Airbnb and Greater Annecy join forces for an additional turn of the screw
Last July, Greater Annecy and Airbnb were behind the scenes, in the heart of summer, to add another turn of the screw to the regulation of the rental of furnished tourist accommodation. Under this new agreement, platform hosts (residing in 29 of the 34 municipalities of Greater Annecy to be precise) will now be required to have a mandatory registration number.
Already in force in the central town of Annecy for a year (but also in other major cities in France such as Paris, Bordeaux, Lyon, Lille, Marseille, Nantes, Nice, Strasbourg and Toulouse)this rule obliges hosts to register, with the municipalities concerned, in order to be able to publish an ad on the Airbnb site.
A time of adaptation is left, but from next October 18, without registration number, no announcement.
A rule that applies to both main and secondary accommodation, “from the moment the accommodation is fully rented, it is mandatory to register regardless of the duration“, specifies Airbnb.
Regulate by sector
Greater Annecy, which includes 34 municipalities, has approximately 4,300 furnished tourist accommodation, out of approximately 37,000 beds. But a large majority of them are in Annecy itself, since the city alone lists 3,300 furnished tourist accommodation.

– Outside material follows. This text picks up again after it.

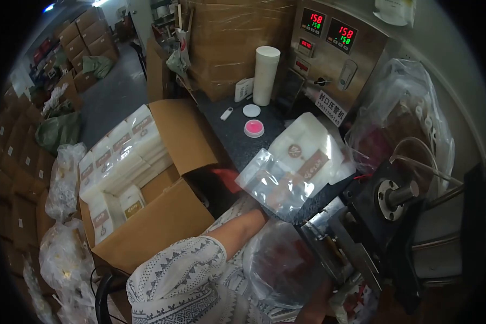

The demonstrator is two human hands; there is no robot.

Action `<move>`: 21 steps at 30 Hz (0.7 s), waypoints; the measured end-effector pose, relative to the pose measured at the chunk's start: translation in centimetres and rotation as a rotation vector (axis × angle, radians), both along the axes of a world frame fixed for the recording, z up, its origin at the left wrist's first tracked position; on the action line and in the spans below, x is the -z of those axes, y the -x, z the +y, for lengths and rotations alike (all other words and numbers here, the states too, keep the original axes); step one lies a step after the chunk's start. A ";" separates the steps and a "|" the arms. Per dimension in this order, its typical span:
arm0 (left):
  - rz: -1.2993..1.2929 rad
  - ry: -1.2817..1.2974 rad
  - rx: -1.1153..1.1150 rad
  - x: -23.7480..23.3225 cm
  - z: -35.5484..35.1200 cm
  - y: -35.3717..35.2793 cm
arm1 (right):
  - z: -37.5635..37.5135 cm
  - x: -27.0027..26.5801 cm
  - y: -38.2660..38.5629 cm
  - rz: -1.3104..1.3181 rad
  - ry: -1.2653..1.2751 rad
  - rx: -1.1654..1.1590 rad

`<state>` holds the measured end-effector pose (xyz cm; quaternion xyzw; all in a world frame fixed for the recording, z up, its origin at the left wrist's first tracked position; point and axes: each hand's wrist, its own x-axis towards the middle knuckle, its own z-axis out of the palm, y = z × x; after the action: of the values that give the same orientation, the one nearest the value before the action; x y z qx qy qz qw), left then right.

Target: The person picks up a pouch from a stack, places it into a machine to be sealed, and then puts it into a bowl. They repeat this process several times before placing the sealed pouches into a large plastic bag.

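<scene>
My left forearm reaches up from the patterned sleeve to the dark worktop. My left hand [282, 191] shows through a clear plastic bag [264, 171] with glare on it, the fingers blurred by the film and apparently closed on it. Just beyond the bag lies a stack of white packs [302, 139] with brown labels, partly overlapped by it. Low in the view, my right hand [317, 299] is dim beside a large clear bag [278, 259] on my lap, its fingers hidden near the machine's front edge.
An open carton [151, 227] of labelled white packs stands at left. On the worktop are a white cylinder [265, 75] and a pink-filled tub [254, 128]. A steel machine panel [335, 65] with red and green digits rises behind; a metal shaft [402, 193] juts out at right.
</scene>
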<state>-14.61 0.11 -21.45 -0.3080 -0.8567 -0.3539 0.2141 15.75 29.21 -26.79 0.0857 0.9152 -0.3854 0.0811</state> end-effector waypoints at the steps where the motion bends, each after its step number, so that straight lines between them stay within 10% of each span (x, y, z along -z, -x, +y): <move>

“There are around 1,000 unclassified furnished apartments out of a total of 4,000, and the latter will be forced to classify themselves if they want to stay in the furnished tourist park”, warns Frédérique Lardet, the president of Greater Annecy (ex-LREM and joined a left-wing coalition of ecologist François Astorg, editor’s note). Work has therefore been carried out with Airbnb, but Greater Annecy has also set it up with Abritel.
This decision is actually part of a firmer application of the Elan law of 2018, which gives municipalities the possibility of regulating the rental of furnished tourist accommodation in their territories. A possibility which is given only in tense cities where the change of use is put in place (the fact of declaring that one’s accommodation, rented for tourism for more than 120 days, has a vocation other than that of a dwelling).
“This registration procedure aims to facilitate the control actions of furnished tourist accommodation by cities (such as checks on the legality of rentals and compliance with the limit of 120 rental days per year for main residences, or checks on change of use authorizations for the rental of secondary residences, etc.), announcement on its side Airbnb, contacted by La Tribune.
The change of use being for its part already in force. “When I became president of Greater Annecy, I realized that the change of use and registration is not really done, in particular by faults in the instructions“, advances Frédérique Lardet.
In December, a new regulation will be voted to limit furnished tourist accommodation with, in particular, the project to impose a different gauge per municipality.
Holes in the racket
Only ads placed on platforms such as Facebook and LeBonCoin are currently exempt from these recording measures.
“On some platforms, there is no declaration. The idea is therefore to be binding, but not to have a parallel market“, continues Frédérique Lardet.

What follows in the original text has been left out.